TASK ITEM: What you return must be the exact lines of the material below, from the first through the one that has "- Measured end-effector", with no pictures and, please, nothing else.

DATASET EXCERPT:
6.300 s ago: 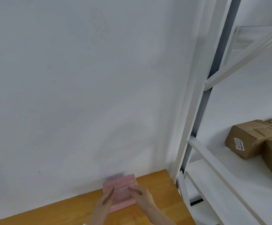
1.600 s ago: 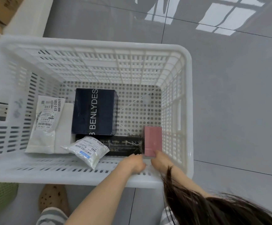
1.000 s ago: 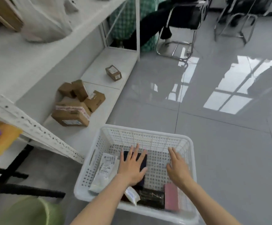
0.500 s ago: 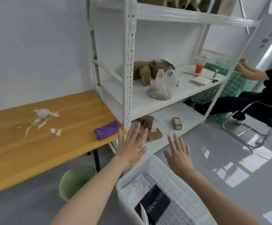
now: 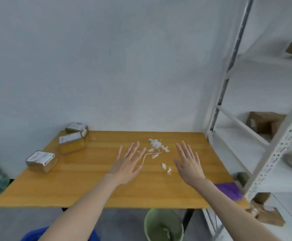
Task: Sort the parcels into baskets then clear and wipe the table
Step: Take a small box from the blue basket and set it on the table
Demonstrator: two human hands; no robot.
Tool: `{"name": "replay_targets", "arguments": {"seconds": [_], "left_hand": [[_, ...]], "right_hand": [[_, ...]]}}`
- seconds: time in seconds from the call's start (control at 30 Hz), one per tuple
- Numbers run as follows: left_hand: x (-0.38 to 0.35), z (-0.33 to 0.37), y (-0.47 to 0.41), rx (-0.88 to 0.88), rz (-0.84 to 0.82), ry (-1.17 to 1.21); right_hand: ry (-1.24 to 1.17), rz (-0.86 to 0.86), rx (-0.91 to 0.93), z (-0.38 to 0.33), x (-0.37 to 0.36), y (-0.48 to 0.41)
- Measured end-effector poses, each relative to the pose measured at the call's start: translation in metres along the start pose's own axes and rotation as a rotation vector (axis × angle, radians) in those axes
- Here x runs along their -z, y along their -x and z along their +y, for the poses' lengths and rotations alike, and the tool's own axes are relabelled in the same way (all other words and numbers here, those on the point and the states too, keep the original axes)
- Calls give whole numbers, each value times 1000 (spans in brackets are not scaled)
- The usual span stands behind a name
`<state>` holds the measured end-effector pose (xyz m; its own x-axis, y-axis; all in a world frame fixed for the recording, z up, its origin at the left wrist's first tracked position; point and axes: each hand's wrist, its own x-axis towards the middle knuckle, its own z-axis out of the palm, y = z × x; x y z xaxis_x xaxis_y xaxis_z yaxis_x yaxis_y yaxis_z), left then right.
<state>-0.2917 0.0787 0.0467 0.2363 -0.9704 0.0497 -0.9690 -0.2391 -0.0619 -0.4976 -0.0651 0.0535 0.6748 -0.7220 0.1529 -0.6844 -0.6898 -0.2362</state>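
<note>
Over the wooden table (image 5: 89, 188), both hands hover empty while three parcels sit off at ten o'clock.
Left hand (image 5: 127, 164) and right hand (image 5: 188, 164) are spread flat with fingers straight and apart, gripping nothing, on either side of the paper scraps (image 5: 156, 145) at twelve o'clock. The nearest parcel (image 5: 41, 160), middle parcel (image 5: 71, 142) and far parcel (image 5: 77, 128) are small cartons under glossy tape with white labels facing up. They are probably light and stiff but a little slick, so pinch each across its short sides. The nearest one's long axis runs roughly eight to two o'clock and the middle one's nearer nine to three. The far one looks tipped against the middle one, but blur hides how. A purple cloth (image 5: 228, 190) lies at the four o'clock corner, and a green bin (image 5: 162, 228) stands below the table's near edge at six.
</note>
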Motion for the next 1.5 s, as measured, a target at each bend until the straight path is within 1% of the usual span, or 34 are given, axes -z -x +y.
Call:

EXERCISE RESULT:
6.300 s ago: 
1.600 s ago: 
1.000 s ago: 
0.500 s ago: 
now: 
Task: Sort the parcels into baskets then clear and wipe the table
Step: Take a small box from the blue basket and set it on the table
Demonstrator: two human hands; no robot.
Tool: `{"name": "replay_targets", "arguments": {"seconds": [_], "left_hand": [[_, ...]], "right_hand": [[_, ...]]}}`
- seconds: time in seconds from the call's start (control at 30 Hz), one per tuple
- Numbers run as follows: left_hand: x (-0.38 to 0.35), z (-0.33 to 0.37), y (-0.47 to 0.41), rx (-0.88 to 0.88), rz (-0.84 to 0.82), ry (-1.17 to 1.21); right_hand: ry (-1.24 to 1.17), rz (-0.86 to 0.86), rx (-0.91 to 0.93), z (-0.38 to 0.33), x (-0.37 to 0.36), y (-0.48 to 0.41)
- Measured end-effector poses, each relative to the pose measured at the call's start: translation in metres along the start pose's own axes and rotation as a rotation vector (axis × angle, radians) in those axes

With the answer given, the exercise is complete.